NEB Primer Reconstitution & Dilution Calculator
Use this tool to quickly determine how much nuclease-free water (or TE) to add to a lyophilized primer, and how to make a working dilution for PCR setup.
What this NEB primer calculator is for
If you order primers for PCR, qPCR, cloning, mutagenesis, or sequencing, they usually arrive lyophilized with a reported yield in nmol. Before use, you need to reconstitute each primer to a stock concentration and often make a lower working concentration for day-to-day pipetting. This calculator helps you do that quickly and consistently.
While this page is inspired by common workflows used with New England Biolabs protocols, it is a general-purpose oligo calculator and can be used for primers from any vendor.
How the calculations work
1) Reconstitution volume
Primer yield is commonly listed in nmol. Since 1 nmol = 1000 pmol, and 1 µM = 1 pmol/µL:
- Reconstitution volume (µL) = (nmol × 1000) / desired stock concentration (µM)
Example: 25 nmol primer at 100 µM stock gives (25 × 1000) / 100 = 250 µL.
2) Dilution from stock to working solution
Use the standard dilution equation:
- C1V1 = C2V2
- V1 (stock needed) = (C2 × V2) / C1
If your stock is 100 µM and your target working solution is 10 µM, that is a 1:10 dilution.
Practical primer setup workflow
Recommended approach
- Reconstitute each new primer to a stable stock (often 100 µM).
- Create a working tube (often 10 µM) for regular PCR setup.
- Store stocks frozen and avoid frequent freeze-thaw cycles.

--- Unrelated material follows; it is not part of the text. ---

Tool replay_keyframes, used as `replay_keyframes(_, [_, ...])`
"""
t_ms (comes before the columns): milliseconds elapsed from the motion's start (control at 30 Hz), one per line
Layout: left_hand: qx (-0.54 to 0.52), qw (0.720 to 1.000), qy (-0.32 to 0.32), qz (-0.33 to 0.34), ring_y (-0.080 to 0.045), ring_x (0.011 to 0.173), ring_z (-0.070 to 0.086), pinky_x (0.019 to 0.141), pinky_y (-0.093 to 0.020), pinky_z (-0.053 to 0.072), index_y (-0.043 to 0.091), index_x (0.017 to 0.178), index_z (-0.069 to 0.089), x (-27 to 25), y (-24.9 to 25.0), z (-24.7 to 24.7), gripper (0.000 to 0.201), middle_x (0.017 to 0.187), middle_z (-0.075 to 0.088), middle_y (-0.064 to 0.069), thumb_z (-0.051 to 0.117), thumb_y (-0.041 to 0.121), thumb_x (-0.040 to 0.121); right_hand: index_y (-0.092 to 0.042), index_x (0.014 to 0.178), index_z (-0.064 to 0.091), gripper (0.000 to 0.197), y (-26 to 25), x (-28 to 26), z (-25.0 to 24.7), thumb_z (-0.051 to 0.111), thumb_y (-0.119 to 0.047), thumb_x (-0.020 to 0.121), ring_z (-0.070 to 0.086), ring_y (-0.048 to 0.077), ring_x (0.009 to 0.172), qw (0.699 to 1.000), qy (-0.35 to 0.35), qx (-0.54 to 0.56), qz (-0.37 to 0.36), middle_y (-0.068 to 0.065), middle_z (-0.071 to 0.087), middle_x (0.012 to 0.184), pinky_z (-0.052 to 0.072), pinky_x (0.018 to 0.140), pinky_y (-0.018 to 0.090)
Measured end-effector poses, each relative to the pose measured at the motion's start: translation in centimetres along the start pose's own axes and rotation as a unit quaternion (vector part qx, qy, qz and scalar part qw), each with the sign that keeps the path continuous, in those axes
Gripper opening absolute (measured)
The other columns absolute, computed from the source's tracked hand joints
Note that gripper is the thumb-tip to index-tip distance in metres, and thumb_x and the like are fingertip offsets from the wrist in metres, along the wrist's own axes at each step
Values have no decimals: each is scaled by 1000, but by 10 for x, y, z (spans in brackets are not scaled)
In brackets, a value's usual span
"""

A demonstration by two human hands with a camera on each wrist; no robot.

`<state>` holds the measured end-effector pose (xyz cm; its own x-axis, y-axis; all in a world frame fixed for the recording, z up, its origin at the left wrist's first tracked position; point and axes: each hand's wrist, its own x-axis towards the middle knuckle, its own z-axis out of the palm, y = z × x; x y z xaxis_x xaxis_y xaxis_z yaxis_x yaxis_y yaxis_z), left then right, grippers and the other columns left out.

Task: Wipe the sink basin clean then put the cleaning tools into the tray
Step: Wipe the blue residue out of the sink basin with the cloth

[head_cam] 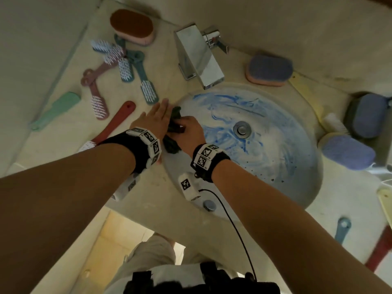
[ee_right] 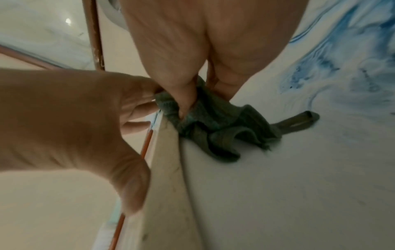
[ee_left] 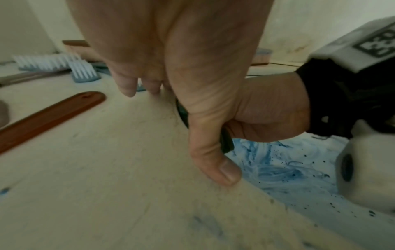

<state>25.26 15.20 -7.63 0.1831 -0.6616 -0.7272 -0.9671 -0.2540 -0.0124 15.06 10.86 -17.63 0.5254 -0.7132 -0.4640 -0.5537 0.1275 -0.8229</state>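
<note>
Green cloth (ee_right: pixel 215 125) – crumpled, axis unclear – gripped by right hand (head_cam: pixel 188 132); left hand (head_cam: pixel 152 119) flat.

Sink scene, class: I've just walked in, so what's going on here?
A person is cleaning a sink basin smeared with blue streaks. The right hand grips a dark green cloth at the basin's left edge, while the left hand rests flat on the counter beside it. Brushes and sponges lie around the sink, untouched.
</note>
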Motion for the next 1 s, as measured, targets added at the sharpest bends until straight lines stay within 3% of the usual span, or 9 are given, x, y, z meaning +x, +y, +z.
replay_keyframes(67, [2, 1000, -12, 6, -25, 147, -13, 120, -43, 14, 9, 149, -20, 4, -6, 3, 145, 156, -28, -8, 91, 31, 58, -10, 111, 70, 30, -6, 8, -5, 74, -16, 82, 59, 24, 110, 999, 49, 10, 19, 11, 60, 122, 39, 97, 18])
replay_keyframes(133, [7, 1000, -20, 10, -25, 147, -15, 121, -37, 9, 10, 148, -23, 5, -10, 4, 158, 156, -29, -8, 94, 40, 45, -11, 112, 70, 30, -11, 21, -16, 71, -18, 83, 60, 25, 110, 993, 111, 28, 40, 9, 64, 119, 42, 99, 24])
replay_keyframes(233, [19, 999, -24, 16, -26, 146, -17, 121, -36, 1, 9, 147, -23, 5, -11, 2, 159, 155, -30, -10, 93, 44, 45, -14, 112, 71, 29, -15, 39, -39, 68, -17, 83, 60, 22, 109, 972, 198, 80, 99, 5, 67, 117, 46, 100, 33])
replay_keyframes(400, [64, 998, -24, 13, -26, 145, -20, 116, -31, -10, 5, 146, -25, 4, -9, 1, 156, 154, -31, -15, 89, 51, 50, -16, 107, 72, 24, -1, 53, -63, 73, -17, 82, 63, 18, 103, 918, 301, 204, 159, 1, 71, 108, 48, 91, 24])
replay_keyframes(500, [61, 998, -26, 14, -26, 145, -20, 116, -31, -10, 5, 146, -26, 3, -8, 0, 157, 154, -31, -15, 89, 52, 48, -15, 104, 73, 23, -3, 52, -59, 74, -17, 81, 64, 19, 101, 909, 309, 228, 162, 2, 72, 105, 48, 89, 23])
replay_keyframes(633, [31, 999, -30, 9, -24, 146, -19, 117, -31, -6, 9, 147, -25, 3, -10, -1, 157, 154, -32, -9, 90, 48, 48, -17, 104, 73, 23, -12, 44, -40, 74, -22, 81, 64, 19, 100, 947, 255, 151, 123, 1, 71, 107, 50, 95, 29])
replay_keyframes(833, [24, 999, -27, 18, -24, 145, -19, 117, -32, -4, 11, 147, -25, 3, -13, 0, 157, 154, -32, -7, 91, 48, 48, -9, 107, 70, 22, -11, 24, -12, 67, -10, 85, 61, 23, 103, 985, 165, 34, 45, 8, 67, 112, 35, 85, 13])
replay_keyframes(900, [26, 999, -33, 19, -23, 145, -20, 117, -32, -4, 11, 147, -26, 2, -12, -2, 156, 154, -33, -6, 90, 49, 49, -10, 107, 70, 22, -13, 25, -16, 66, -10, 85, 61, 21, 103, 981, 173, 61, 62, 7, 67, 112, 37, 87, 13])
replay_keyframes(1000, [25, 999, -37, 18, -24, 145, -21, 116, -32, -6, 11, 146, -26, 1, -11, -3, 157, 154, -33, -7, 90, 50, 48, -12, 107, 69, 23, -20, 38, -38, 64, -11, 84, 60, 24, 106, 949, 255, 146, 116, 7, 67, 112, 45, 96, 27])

- Label clearly with sequence name, concentration, and date.
Why this matters
Pipetting directly from very concentrated stock can increase variability, especially at low microliter volumes. A consistent working concentration makes reaction setup faster, cleaner, and easier to reproduce across users.

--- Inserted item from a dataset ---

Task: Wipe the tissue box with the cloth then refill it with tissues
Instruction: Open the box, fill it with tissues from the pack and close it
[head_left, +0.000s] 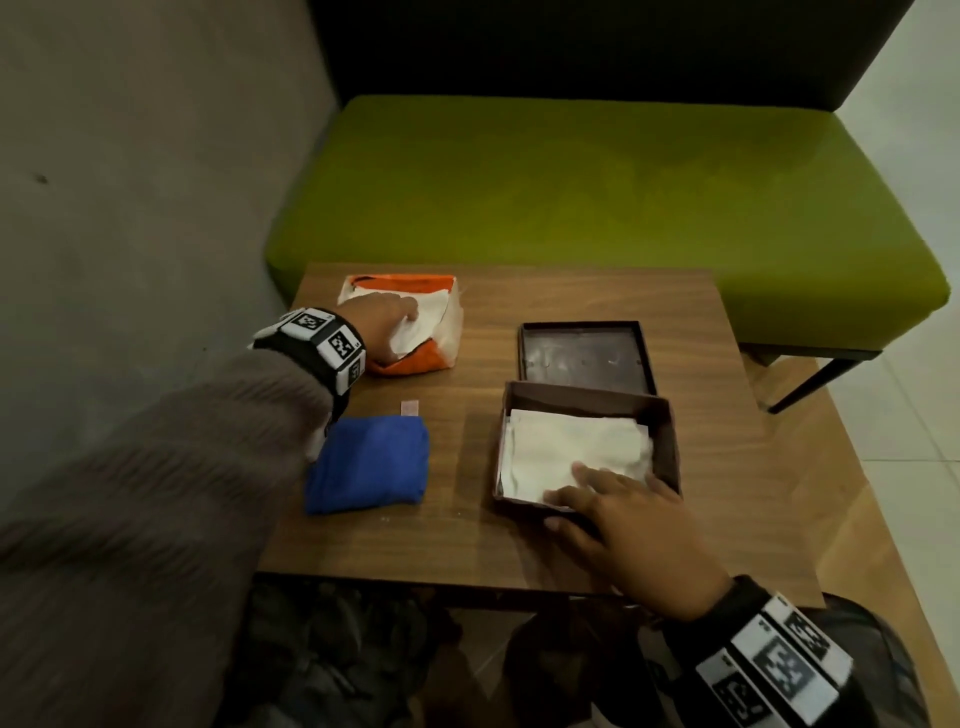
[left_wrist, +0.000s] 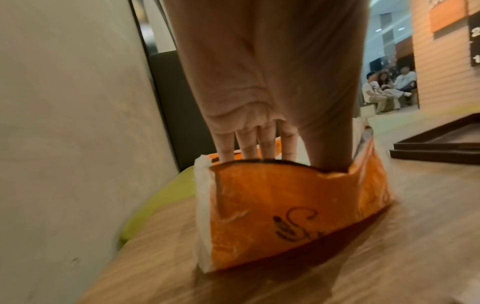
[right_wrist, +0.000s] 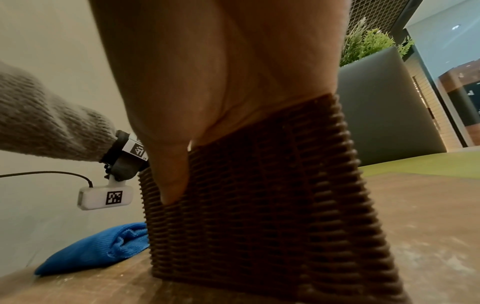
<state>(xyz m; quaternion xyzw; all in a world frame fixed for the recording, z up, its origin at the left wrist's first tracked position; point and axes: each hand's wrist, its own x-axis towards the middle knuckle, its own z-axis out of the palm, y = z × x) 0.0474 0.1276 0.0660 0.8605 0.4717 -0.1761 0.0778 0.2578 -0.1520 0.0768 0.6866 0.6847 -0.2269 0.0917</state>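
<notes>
While both flat hands press tissues, blue cloth (head_left: 368, 464) and lid (head_left: 584, 357) lie aside.

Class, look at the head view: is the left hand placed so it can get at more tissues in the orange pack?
Probably yes. The left hand already reaches into the torn-open orange pack, its fingers on the white tissues; nothing blocks it.

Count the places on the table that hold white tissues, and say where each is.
2. One is the orange pack at the table's far left, where the left hand reaches in. The other is the brown tissue box at the near right, under the right hand. Deeper layers are hidden.
</notes>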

Sequence quick-check (optional)
If you enter a sequence, the calculator also reports:
- Primer length (nt)
- GC percentage
- Approximate Tm using the Wallace rule: Tm = 2(A+T) + 4(G+C)
This estimate is useful for a fast sanity check, but final annealing conditions should still be optimized experimentally.
Tips for better PCR primer performance
- Typical primer length: 18-25 bases.
- Avoid strong self-complementarity and 3' complementarity between primer pairs.
- Target GC content near 40-60% when possible.
- Keep amplicon and polymerase protocol in mind when choosing annealing temperature.
FAQ
Can I use TE buffer instead of water?
Yes. Many labs use low-EDTA TE for long-term primer stability. For some sensitive reactions, nuclease-free water may be preferred for working dilutions.
What if my working concentration is higher than my stock?
That is not possible by dilution. You must prepare a higher stock concentration first or change your target working concentration.
Is this an official NEB tool?
No. This is an independent educational calculator designed for common molecular biology workflows.